Dopo il rosso, il giallo o l’arancione qui viene utilizzato come colore di lotta il verde nazionale, sparato sotto forma di vernice in grandi quantità, prima di passare alle armi da fuoco. È il veicolo della loro vendetta, che nasce come superamento della soglia di tolleranza dei soprusi a cui ogni giorno devono sottostare contro chi detiene la ricchezza, i bianchi che rappresentano il privilegio e riducono gli amerindi a ruoli subalterni se non da lavoratori domestici.

La tensione sale, mentre i minuti passano fra ospiti, chiacchiere e festeggiamenti. Un conflitto sociale che per una volta non si ferma al limite dei quartieri bene, recintati e ben armati, esplodendo in un violento colpo di stato, con tanto di coprifuoco e l’irruzione nella stessa casa degli invasori pronti a scatenare la loro rabbia accumulata da troppo tempo. È la giovane sposa, a suo modo simpatizzante, che ci conduce nei meandri oscuri della metropoli in preda al delirio, insieme alla famiglia di domestici che sono in sospeso fra servire e rivoltarsi. Le divise non fanno che replicare la ferita sociale, alimentando le differenze etniche. Un nuovo ordine dovrà emergere da lunghi giorni e ancora più angoscianti notti che mettono in crisi le sperequazioni di un sistema di governo fallimentare.

Quello di Michel Franco è un grido d’allarme indirizzato al proprio paese, che teorizza come la visione distopica sia solo appena distante dalla realtà, e sempre meno ogni settimana che passa. Una situazione socioeconomica così diseguale da mettere sempre più in dubbio la tenuta di una oligarchia in mano a pochi, chiusi nel proprio privilegio. Una situazione che si è ripetuta varie volte nella storia del Messico, provocando cambi di regime che hanno aumentato ancora la violenza con cui sono state sedate le rivolte. 
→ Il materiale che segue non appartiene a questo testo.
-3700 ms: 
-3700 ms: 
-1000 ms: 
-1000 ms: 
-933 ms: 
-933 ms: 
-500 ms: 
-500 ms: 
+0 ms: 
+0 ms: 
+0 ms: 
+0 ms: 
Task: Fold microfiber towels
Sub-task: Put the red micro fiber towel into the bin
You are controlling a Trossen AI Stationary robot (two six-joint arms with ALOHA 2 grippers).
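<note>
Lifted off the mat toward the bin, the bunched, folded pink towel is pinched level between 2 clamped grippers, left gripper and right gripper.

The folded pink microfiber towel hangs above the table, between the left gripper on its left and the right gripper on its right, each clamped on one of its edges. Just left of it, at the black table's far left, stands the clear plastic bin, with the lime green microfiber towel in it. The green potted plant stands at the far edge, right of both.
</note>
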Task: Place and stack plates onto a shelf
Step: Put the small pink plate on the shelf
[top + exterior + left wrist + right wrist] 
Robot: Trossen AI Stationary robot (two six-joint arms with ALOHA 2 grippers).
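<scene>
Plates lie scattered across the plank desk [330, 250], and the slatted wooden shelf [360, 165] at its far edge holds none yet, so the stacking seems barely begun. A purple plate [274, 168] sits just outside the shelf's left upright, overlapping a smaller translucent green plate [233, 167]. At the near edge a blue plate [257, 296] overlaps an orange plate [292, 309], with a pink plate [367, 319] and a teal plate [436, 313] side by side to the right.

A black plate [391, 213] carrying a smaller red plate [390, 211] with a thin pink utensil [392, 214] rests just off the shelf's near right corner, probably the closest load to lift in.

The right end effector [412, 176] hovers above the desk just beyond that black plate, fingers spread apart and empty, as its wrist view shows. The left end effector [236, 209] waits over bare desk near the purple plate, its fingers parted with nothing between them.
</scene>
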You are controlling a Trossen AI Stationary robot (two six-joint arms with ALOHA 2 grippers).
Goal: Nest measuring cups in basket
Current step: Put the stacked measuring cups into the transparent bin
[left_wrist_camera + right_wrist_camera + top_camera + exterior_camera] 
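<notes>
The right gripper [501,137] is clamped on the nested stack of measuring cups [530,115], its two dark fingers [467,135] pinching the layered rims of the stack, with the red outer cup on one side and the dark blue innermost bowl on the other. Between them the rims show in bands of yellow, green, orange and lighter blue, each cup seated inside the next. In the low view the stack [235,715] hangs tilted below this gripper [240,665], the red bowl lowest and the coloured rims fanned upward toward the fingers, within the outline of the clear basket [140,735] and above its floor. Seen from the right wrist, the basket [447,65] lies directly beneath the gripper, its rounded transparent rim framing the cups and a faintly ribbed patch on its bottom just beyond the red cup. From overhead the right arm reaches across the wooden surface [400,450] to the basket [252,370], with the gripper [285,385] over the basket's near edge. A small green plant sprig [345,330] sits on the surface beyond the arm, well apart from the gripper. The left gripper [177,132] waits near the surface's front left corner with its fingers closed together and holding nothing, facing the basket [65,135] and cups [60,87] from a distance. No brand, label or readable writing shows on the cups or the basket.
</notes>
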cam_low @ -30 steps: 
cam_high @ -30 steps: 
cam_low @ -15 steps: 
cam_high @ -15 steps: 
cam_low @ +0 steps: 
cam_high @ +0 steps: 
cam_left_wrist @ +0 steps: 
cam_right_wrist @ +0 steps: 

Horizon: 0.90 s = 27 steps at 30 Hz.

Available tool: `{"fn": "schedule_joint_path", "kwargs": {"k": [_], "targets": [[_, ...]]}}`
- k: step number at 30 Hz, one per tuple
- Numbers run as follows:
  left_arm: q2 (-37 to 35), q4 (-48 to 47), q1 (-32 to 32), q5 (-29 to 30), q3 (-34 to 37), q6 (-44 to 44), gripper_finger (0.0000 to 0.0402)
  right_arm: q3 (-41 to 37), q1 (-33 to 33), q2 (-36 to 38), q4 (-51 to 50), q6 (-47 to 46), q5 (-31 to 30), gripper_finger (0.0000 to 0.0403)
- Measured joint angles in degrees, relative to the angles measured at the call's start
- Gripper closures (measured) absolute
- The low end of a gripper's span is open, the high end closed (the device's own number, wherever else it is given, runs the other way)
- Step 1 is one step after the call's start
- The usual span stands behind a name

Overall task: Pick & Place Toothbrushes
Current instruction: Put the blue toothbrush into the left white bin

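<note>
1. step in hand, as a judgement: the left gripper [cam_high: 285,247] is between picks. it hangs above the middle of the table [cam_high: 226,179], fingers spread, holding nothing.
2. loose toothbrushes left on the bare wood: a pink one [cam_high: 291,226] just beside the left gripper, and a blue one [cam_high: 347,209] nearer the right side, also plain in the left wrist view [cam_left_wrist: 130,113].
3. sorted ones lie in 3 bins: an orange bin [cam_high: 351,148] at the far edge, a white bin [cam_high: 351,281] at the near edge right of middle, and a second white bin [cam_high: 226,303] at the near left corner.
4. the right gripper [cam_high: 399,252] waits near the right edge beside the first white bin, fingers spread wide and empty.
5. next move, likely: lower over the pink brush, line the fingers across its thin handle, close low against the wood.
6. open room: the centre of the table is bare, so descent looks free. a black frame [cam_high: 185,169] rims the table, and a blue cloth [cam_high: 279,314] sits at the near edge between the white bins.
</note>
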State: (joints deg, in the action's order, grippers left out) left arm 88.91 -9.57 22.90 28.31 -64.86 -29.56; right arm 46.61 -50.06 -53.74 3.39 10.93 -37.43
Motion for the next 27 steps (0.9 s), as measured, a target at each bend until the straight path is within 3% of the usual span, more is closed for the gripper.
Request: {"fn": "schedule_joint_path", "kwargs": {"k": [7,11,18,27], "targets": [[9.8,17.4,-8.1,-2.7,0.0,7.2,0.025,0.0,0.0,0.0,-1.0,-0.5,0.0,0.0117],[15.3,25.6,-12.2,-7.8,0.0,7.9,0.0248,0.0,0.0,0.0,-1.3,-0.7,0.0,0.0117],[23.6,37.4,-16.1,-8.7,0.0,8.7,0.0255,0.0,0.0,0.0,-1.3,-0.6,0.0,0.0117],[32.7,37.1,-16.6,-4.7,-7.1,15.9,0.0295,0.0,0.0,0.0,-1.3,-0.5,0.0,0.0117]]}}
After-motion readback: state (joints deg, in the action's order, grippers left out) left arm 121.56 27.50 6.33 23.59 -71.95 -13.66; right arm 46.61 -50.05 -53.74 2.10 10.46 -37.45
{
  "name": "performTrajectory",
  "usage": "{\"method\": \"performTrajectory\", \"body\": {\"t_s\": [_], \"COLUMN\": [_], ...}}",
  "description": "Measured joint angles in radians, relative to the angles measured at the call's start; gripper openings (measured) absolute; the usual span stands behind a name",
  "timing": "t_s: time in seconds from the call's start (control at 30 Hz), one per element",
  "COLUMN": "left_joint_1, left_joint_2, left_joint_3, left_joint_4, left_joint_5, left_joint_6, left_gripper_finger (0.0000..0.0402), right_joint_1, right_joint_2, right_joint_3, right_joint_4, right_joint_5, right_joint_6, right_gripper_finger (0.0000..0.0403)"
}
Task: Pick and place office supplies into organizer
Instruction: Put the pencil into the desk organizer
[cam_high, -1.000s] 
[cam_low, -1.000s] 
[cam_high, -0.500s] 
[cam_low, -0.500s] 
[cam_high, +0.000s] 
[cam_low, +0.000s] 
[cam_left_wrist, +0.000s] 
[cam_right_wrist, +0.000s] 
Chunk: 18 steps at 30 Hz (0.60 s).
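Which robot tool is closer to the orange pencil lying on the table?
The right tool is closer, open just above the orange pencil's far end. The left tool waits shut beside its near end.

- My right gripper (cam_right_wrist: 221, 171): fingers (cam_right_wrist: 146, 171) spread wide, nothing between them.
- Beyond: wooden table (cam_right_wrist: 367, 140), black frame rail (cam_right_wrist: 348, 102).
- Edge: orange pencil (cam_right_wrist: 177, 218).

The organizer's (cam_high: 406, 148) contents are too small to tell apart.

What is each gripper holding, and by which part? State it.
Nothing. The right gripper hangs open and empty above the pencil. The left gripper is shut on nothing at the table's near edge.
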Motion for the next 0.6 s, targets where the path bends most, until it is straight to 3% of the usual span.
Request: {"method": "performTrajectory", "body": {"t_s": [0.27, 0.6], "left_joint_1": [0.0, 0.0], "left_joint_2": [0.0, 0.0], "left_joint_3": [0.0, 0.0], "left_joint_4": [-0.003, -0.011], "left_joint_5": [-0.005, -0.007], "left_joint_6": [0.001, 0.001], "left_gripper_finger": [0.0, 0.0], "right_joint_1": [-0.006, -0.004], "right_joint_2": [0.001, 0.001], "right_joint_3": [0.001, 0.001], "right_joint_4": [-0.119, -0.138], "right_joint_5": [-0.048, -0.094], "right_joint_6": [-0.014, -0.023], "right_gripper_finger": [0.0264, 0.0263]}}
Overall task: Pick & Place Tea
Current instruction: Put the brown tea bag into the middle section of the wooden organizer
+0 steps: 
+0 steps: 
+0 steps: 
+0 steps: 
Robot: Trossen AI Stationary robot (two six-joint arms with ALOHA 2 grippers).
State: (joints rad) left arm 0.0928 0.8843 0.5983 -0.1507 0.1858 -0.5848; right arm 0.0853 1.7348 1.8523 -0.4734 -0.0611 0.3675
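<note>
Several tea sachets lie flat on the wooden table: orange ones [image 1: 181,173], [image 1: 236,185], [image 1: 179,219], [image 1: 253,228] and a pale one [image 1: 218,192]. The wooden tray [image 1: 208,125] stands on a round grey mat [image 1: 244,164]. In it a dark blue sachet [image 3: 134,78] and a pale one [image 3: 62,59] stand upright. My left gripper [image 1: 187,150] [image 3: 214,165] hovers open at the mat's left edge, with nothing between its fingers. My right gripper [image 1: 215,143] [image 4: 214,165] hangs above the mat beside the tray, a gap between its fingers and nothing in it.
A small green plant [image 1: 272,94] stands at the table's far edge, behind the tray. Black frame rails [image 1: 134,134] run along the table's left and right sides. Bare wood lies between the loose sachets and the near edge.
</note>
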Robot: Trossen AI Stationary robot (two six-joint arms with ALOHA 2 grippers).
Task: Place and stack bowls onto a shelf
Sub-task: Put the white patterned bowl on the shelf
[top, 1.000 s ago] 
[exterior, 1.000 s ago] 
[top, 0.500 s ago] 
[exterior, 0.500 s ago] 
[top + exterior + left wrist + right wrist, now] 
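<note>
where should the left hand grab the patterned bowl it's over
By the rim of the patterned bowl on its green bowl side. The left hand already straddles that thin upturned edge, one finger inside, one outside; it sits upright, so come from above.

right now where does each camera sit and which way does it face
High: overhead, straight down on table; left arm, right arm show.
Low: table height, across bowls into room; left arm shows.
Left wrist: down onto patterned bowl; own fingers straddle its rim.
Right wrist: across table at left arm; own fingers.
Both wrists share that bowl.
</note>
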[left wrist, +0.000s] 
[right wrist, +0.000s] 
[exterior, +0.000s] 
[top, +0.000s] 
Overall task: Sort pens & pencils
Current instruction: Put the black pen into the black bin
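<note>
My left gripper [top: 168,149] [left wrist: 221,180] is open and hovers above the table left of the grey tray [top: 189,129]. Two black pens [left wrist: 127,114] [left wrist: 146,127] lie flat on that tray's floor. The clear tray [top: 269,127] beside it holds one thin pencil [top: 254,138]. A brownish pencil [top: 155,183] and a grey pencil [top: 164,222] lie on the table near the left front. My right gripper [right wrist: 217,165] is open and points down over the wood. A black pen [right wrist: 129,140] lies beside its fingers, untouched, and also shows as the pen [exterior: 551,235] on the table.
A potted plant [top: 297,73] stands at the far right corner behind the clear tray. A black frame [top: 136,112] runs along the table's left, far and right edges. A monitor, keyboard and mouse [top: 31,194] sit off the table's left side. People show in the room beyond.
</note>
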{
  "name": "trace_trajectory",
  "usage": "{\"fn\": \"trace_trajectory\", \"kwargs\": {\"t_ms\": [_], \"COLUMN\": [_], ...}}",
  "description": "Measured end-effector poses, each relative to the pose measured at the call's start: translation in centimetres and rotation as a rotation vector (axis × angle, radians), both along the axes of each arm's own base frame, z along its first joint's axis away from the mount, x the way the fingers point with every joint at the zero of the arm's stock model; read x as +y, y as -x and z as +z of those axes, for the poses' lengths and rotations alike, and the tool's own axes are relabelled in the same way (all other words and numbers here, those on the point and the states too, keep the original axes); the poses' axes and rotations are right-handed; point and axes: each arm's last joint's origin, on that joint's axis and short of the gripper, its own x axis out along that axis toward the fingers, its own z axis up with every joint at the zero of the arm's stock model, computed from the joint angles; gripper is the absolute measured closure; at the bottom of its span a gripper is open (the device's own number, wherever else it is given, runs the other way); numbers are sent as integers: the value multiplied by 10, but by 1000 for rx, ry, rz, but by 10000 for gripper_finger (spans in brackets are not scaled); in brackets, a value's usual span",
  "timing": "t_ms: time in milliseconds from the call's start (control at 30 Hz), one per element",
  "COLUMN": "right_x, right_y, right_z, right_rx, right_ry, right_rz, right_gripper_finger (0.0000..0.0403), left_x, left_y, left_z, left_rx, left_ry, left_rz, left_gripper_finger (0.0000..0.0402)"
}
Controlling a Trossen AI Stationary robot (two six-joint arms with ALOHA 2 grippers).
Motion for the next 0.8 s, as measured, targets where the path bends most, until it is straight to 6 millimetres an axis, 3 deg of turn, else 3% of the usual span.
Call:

Un film doloroso, senza compromessi, attraversato da una violenza spontanea e naturale che non cede alla spettacolarizzazione, ma rappresenta l’ennesimo favore degli ultimi verso altri aristocratici pronti ad approfittare della situazione, a ogni costo. Non c’è speranza, né la visione della rivoluzione come progresso, ma solo come giustificazione per reprimere ancora più duramente allo scopo di approfittare del tempo e della voglia della maggioranza silenziosa di tornare alla normalità, alla quiete. Una quiete apparente che ha solo cambiato divisa, senza affrontare alla radice il problema sociale ed economico. Una potentissima scarica di energia che lascia impietriti di fronte a dinamiche che si ripetono da sempre, a ogni latitudine, senza che la storia venga ascoltata come insegnante e maestra del futuro.